Our actions describe what our purpose is. As Donella Meadowes said: “The best way to deduce the system’s purpose is to watch for a while to see how the system behaves.”; and: “The least obvious part of the system, its function or purpose, is often the most crucial determinant of the system’s behavior.”

Our purpose is affected by our identity, our values, and our context. Identity is affected by three main areas of our lives: family, place, and profession. Being able to act purposefully in anyone of those areas strengthens one’s personal autonomy and identity. For one person it may be their profession that defines them; for another, especially in Ireland, place is often a very strong part of identity. Gender influences how it is both perceived and expressed, particularly so for women in relation to family and to a decreasing extent in professions.

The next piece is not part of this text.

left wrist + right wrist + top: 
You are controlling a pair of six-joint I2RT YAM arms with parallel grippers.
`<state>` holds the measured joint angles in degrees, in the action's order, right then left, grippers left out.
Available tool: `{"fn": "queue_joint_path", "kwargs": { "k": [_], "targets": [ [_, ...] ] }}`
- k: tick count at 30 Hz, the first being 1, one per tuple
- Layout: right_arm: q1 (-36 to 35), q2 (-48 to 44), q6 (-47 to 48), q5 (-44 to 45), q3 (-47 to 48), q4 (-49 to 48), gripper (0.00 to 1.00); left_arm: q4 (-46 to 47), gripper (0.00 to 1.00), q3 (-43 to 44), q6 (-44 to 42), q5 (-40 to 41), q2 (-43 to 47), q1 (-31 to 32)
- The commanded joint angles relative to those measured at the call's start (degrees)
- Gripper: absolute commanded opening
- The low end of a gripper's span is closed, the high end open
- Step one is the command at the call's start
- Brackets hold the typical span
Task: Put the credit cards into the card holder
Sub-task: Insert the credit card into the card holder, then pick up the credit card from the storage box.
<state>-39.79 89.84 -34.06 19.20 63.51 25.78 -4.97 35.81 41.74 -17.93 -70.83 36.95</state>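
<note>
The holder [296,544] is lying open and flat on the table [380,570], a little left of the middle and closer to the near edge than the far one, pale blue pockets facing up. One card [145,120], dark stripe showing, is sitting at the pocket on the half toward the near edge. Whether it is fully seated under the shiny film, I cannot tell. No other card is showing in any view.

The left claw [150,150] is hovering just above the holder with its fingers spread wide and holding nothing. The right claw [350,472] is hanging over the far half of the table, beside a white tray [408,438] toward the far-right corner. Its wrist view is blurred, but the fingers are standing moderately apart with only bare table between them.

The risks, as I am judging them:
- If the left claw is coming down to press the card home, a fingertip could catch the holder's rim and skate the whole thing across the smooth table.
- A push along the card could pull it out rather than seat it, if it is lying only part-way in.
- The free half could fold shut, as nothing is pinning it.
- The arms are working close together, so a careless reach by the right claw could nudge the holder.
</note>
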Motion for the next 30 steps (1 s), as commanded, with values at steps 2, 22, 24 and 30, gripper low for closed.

Values are the gut-feelings that determine how we relate to others. We tend to be strongly reciprocal, often to the point of altruism. But this strong reciprocal tendency makes us hypersensitive to unfairness, often to the point of jealousy and revenge. A common purpose is one of the mechanisms by which we overcome this potential whiplash between love and hate. If a couple have a common purpose in raising their family it provides a balance to the relationships.

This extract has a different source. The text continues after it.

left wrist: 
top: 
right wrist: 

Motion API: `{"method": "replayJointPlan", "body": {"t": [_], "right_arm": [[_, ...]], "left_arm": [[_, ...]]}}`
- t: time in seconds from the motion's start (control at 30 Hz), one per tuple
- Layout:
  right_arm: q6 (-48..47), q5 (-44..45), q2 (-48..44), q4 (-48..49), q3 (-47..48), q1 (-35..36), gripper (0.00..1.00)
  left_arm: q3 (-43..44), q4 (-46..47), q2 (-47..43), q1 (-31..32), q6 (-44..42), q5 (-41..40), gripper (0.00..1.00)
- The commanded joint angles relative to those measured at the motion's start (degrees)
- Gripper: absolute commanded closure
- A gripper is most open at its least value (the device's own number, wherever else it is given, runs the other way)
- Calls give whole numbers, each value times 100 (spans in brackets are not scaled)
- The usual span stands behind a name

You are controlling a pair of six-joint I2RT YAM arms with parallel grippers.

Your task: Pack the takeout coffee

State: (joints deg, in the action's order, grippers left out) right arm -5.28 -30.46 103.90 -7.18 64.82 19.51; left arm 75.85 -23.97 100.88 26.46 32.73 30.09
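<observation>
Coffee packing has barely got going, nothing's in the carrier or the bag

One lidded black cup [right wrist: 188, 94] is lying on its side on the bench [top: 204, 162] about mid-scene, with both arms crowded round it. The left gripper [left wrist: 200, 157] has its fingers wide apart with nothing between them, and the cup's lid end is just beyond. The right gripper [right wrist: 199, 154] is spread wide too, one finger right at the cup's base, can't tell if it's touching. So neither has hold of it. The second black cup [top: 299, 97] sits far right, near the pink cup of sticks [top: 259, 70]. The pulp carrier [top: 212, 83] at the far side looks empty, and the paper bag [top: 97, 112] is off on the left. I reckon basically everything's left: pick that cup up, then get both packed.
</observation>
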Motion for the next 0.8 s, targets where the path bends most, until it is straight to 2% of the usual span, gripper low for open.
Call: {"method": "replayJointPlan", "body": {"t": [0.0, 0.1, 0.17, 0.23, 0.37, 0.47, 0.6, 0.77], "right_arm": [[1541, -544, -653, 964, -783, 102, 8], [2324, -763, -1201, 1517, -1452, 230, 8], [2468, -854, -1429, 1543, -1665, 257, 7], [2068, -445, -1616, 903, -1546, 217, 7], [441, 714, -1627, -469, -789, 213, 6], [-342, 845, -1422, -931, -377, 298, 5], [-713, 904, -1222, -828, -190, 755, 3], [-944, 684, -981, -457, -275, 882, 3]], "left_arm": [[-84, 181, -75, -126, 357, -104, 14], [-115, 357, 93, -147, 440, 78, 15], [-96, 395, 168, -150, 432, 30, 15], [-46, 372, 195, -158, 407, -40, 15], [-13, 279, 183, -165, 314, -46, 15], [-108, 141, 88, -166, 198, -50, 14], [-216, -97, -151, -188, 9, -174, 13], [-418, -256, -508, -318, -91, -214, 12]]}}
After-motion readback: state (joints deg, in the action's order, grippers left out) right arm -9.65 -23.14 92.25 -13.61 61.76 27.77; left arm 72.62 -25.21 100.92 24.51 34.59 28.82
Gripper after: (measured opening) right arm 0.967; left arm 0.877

There is an analogy in biology where some microbes can move the Ph of their environment above or below 6.5Ph which is the sweet spot for most plants. A common purpose can act on a relationship in a similar way.

A purpose without a feedback mechanism will not be achievable. Within a family feedback relating to core values occurs through their normal communication. Organisations are just as dependent on feedback of values and will also be affected by strong reciprocity. In their simplest form they can be defined as mutual fairness, autonomy, and development.

Values are not as easily measurable as material factors, but again a Donella Meadows quote: “Pay Attention to What Is Important, Not Just What Is Quantifiable.”. One might find that an organisations purpose is unachievable, but if the organisation maintains its values while it adapts it may survive. It will almost certainly fail if it forgets it’s values.

Having a purpose implies changing the present context and reorganising how social relations and resources are configured. Purpose without action is just a dream. Action will cause uncertainty, fear of the unknown, and concern whether the risk is worth the reward.

Climate change, environmental degradation, and fossil fuel reduction have produced an extremely uncertain context for satisfying our core needs of food, water, shelter, and sociableness. This has been caused by the way in which the public values of our society have prioritised capital and power over community and the environment. An immediate result is that there is a genuine possibility that food security might be an issue for our grand-children, and possibly even our children because the biology of the soil has significantly degenerated.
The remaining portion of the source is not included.